Macpherson told him that he had been visited by a specter, as of a man clad in blue, which turned out to be the ghost of Sergeant Davies. It is surely uncommon to mistake a disembodied spirit for a neighbor and friend in the flesh, and only to be convinced of the error by specific information afforded by the ghost. Such, however, was the position in which this witness stated that he found himself. The vision said to him, “I am Sergeant Davies.” The narrative continues thus: “Before he told him so, the witness had taken the said vision, at first appearance, to be a real living man, a brother of Donald Farquharson’s. That the witness rose from his bed and followed him to the door, and then it was, as has been told, that he said he was Sergeant Davies, who had been killed on the hill of Christie about near a year before, and desired the witness to go to the place he pointed at, where he would find his bones, and that he might go to Donald Farquharson, and take his assistance to the burying of him. That upon his giving Donald Farquharson this information, Donald went along with him, and finding the bones as he informed Donald, and having then buried them with the help of a spade which he had alongst with him. And for putting what is above deposed upon out of doubt, deposes that the above vision was the occasion of his going by himself to see the dead body, and which he did before he either spoke to John Growar, Daldownie, or any other body. And further deposes, that while he was in bed another night, after he had first seen the body by himself, but had not buried it, the vision again appeared, naked, and minded him to bury the body; and after that he spoke to the other folks above-mentioned, and at last complied and buried the bones above-mentioned. That upon the vision’s first appearance to the witness in his bed, and after going out of the door, and being told by it he was Sergeant Davies, the witness asked him who it was that had murdered him, to which it made this answer, that if the witness had not asked him, he might have told him; but as he had asked him, he said he either could not, or would not, but which of the two expressions the witness cannot say; but at the second time the vision made its appearance to him, the witness renewed the same question, and then the vision answered that it was the two men now in the panel that had murdered him (Burton, 1852, p92-94).

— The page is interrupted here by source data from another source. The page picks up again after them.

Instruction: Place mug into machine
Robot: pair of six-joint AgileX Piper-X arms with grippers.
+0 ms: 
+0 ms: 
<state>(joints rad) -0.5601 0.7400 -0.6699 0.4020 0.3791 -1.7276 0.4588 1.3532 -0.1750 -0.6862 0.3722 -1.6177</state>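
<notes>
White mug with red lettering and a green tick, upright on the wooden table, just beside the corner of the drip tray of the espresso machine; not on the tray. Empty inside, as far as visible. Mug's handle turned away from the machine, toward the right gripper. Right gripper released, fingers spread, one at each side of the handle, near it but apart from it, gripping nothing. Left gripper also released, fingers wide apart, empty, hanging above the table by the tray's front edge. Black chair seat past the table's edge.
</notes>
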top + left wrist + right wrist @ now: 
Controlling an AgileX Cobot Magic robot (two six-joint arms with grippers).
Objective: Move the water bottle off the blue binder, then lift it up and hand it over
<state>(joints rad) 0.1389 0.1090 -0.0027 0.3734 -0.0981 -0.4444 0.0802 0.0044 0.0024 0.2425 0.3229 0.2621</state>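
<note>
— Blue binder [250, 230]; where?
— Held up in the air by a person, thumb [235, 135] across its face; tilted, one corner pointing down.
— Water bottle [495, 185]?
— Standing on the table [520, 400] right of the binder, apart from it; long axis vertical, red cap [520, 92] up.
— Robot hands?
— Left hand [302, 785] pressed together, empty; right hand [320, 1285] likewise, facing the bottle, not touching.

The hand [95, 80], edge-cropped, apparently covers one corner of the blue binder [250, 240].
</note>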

Terig and Bain were unequivocally denounced as the murderers of Sergeant Arthur Davies, by no less than the dead Arthur Davies himself.  There was also the circumstantial evidence of Terig’s wife being in possession of Davie’s rings and an additional witness.  This may have seemed like an open and shut case, until the defense attorney for Bain and Terig pulled a stunningly brilliant legal maneuver.  It came down to a linguistic question.  Macpherson reported Arthur Davies communicated with him in Gaelic.  Davies was English.  The defense pounced.

When asked what language the ghost spoke in, he [Macpherson] answered, “as good Gaelic as he had ever heard in Lochaber…Pretty well for the ghost of an English Sergeant.” This was probably conclusive with the jury, for they acquitted the prisoners, in the face of the other incriminating evidence. This was illogical (Lang, 1896, p257).

The notion of an English sergeant speaking Gaelic obviously didn’t sit well with the jury, and consequently despite the other evidence as to the guilt of Bain and Terig, they felt forced to acquit.  The jury unanimously returned the verdict that Bain and Terig were “Not guilty”.  Given the wealth of additional evidence against them, this seem to be a wee bit of a miscarriage of justice, but this should serve as a warning to prosecutors.  Ghosts move in mysterious ways.  If they didn’t, we would have irrefutable proof of them already.  If you wish to introduce ghostly testimony to the proceedings, you better do your best to prep the witness.  Have a séance or something.  Unfortunately, they don’t teach this stuff in law school.

References
Brent, Henry Johnson, 1811-1880. Was it a Ghost?: The Murders In Bussey’s Wood. An Extraordinary Narrative. Boston: Loring, 1868.
Lang, Andrew, 1844-1912. Cock Lane and Common-sense. New ed. London: Longmans, Green, 1896.
Burton, John Hill, 1809-1881. Narratives from Criminal Trials In Scotland. London: Chapman and Hall, 1852.